CFD Study Modules

This page presents a structured sequence of study modules in computational fluid dynamics intended for graduate students, early-stage researchers, and engineers seeking a stronger theoretical and methodological foundation. The emphasis is on physical understanding, mathematical formulation, numerical reasoning, and research-oriented interpretation rather than software-centered training.

Foundations
Beginner to Intermediate Theory Practice

1. Foundations of Flow Mathematics

This module develops the mathematical framework required for advanced study in fluid mechanics and CFD, including vector and tensor notation, differential operators, ordinary and partial differential equations, and scaling analysis.

Teaching 32 hrs Practice 18 hrs

The purpose of this module is to establish the mathematical language used throughout continuum mechanics and numerical fluid analysis. Particular attention is given to how gradient, divergence, curl, conservation statements, and nondimensional groups arise in fluid-flow problems.
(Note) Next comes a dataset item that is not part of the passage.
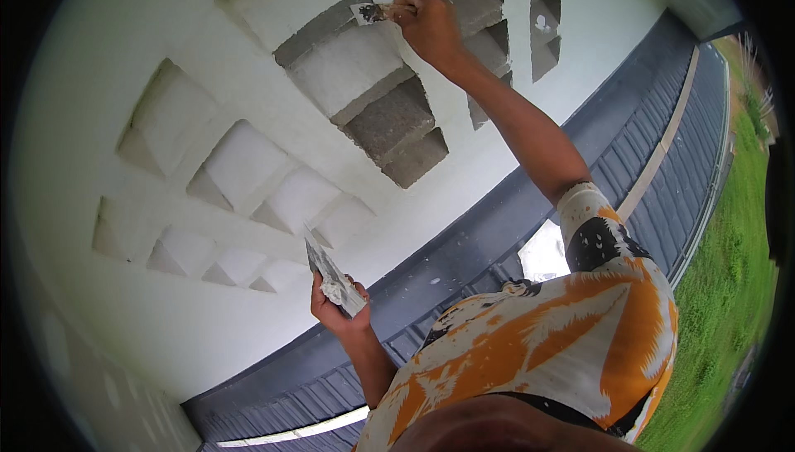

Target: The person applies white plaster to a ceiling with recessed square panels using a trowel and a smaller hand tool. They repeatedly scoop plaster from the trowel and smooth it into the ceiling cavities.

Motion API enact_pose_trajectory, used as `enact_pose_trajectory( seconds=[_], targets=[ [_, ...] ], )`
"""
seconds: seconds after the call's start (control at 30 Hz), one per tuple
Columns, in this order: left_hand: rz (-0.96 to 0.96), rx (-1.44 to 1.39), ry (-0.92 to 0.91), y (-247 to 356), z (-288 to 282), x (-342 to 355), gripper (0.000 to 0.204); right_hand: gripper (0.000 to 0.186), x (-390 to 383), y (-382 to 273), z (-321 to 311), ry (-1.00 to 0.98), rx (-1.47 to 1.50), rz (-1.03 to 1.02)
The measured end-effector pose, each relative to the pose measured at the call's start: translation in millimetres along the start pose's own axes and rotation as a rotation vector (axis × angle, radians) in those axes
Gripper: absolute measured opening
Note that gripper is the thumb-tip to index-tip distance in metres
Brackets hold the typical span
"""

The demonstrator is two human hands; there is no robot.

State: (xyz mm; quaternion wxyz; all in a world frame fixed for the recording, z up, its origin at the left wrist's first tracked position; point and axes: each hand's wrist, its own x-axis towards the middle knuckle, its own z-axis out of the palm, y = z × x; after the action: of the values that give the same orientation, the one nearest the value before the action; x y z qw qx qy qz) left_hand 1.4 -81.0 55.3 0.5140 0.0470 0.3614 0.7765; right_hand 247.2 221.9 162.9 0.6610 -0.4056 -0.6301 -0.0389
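Observation:
My right hand [429, 26] is raised at the top of the wall, fingers closed around the handle of a small putty knife [368, 13]. Its blade touches or lies very near the upper edge of a recess [327, 28] with bare grey sides. Lower down, my left hand [338, 307] grips a flat metal trowel [333, 274], tilted, its pointed end upward. A lump of white putty [334, 288] clings to the trowel's face. The pale wall [331, 204] has rows of stepped square recesses, some coated white, others bare grey cement [391, 121].
Below the wall runs a dark grey ribbed roof [654, 146] with a dark flashing band [431, 266] spotted white. Green grass [704, 328] lies beyond the roof edge at right. My patterned orange and white shirt [530, 328] fills the lower middle.

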Motion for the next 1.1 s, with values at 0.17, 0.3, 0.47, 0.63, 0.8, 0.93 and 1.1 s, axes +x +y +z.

The module is intended for learners who want to read CFD formulations with clarity and to understand the mathematical structure behind subsequent derivations.

Learning outcomes
  • Interpret the principal mathematical operators used in continuum fluid mechanics
  • Classify governing differential equations according to their mathematical character
  • Use scaling arguments to identify dominant balances in fluid-flow problems
  • Develop the mathematical preparation required for governing equations and discretization methods
Equations
Intermediate Theory Practice

2. Governing Equations of Fluid Motion

This module studies the derivation and interpretation of the conservation equations governing mass, momentum, and energy transport in fluid systems.

Teaching 40 hrs Practice 20 hrs

The module examines how physical conservation laws are translated into differential form and how those equations should be interpreted for incompressible, compressible, viscous, and inviscid flows. It is particularly useful for students who wish to understand where the Navier-Stokes equations come from, what assumptions are embedded in common simplifications, and how transport processes should be understood before any numerical approximation is introduced.

Learning outcomes
  • Derive the principal governing equations used in fluid dynamics and CFD
  • Distinguish elliptic, parabolic, and hyperbolic behavior in transport problems
  • Relate pressure, viscosity, inertia, diffusion, and compressibility to flow behavior
  • Interpret CFD formulations and research papers with stronger physical insight
Numerical
Intermediate Theory Coding Practice

3. Numerical Methods for CFD

This module introduces the numerical approximation of fluid-flow equations through discretization, stability analysis, convergence assessment, and algorithmic formulation.

Teaching 36 hrs Practice 24 hrs

The module focuses on the transition from continuous governing equations to computable algebraic systems. Finite-difference, finite-volume, and related approaches are discussed from the standpoint of accuracy, consistency, stability, and conservation. The aim is not only to learn numerical procedures, but also to understand why some methods are robust for specific classes of problems and why others fail.

Learning outcomes
  • Compare the strengths and limitations of major discretization frameworks used in CFD
  • Select numerical strategies appropriate to different classes of flow problems
  • Interpret truncation error, CFL restrictions, stability limits, and convergence criteria correctly
  • Build a sound conceptual basis for understanding solver structure and numerical analysis
Benchmarks
Intermediate Case Study Practice Theory

4. Canonical Flow Configurations

This module studies standard benchmark configurations that are central to physical intuition, code verification, and methodological comparison in CFD.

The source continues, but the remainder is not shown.